The journey of building AI-first companies often involves navigating periods of technological stagnation, colloquially known as "AI winters," a challenge Speak, a leading language learning platform, faced head-on years before the recent surge in large language models. While the world now marvels at the capabilities of tools like ChatGPT and Whisper, Speak’s co-founder, Hojoon Kim, revealed their strategic resilience and deep technical investments that allowed them to not only survive but thrive during less opportune times for AI.
Kim spoke with the host of Latent Space about the company’s foundational approach to speech AI, particularly its unique path in developing custom models for English language acquisition among non-native speakers.
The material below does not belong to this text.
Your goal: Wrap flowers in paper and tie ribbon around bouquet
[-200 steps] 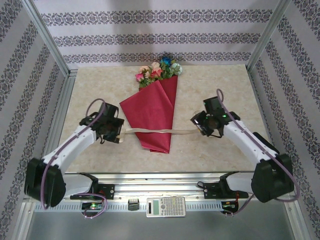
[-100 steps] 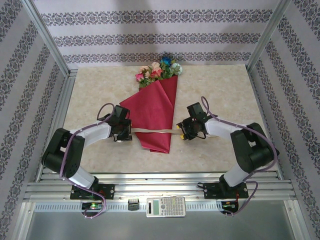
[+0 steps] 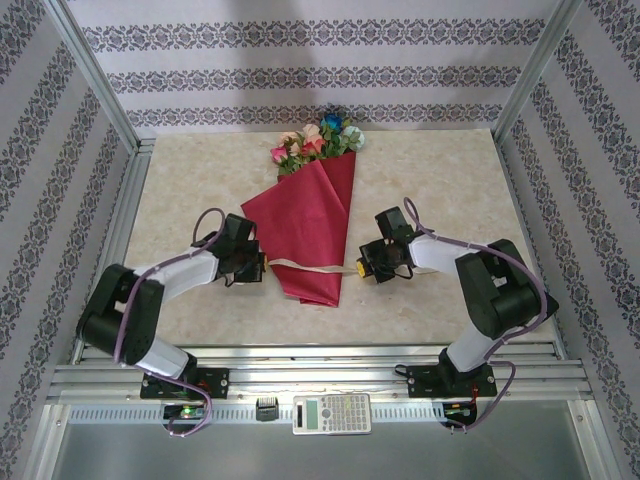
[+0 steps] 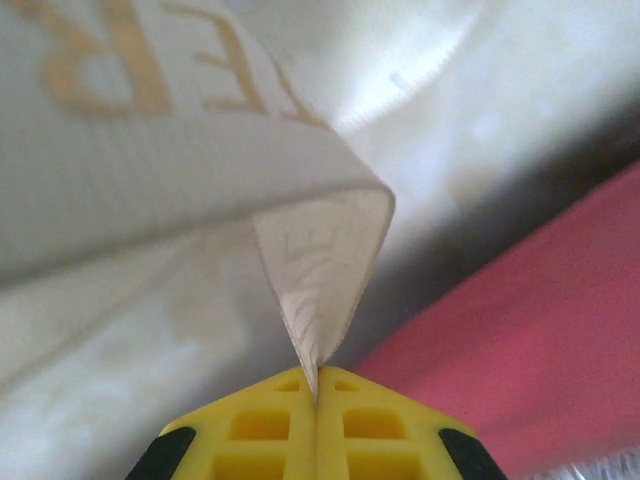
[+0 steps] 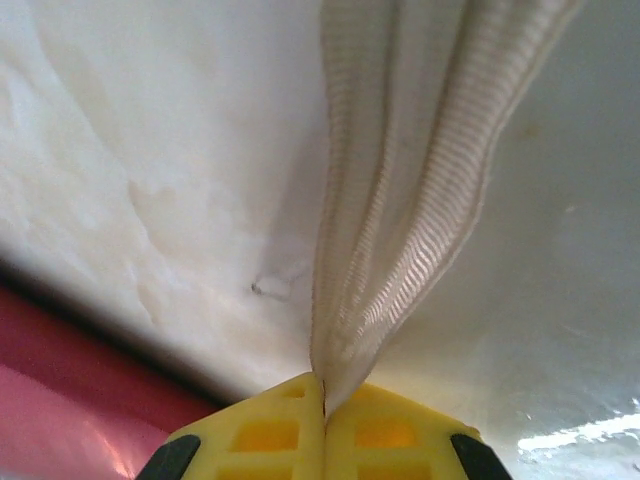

He elucidated how Speak’s core proposition was built on proprietary technology, predating the current public excitement around large language models. "The first act of the company, if you will, was before LLMs, right? Before 2022, when ChatGPT came out, when Whisper came out," Kim stated, emphasizing their early commitment to speech AI when the broader ecosystem was less mature.
Speak’s early focus on a specific market niche—English language learning for non-native speakers in South Korea—proved pivotal. This strategic choice allowed them to achieve product-market fit by addressing a critical, underserved need with specialized technology. Rather than waiting for general-purpose models, they embarked on building their own.
A key differentiator emerged from their user engagement. As users consistently spoke into the app, Speak amassed a unique and invaluable dataset. "We developed custom speech recognition models and users were speaking into the app all day so we had a ton of this non-native English speaker data," Kim explained. This continuous influx of data from non-native speakers provided a powerful feedback loop, enabling them to fine-tune their models for superior accuracy in their target demographic, creating a formidable data moat.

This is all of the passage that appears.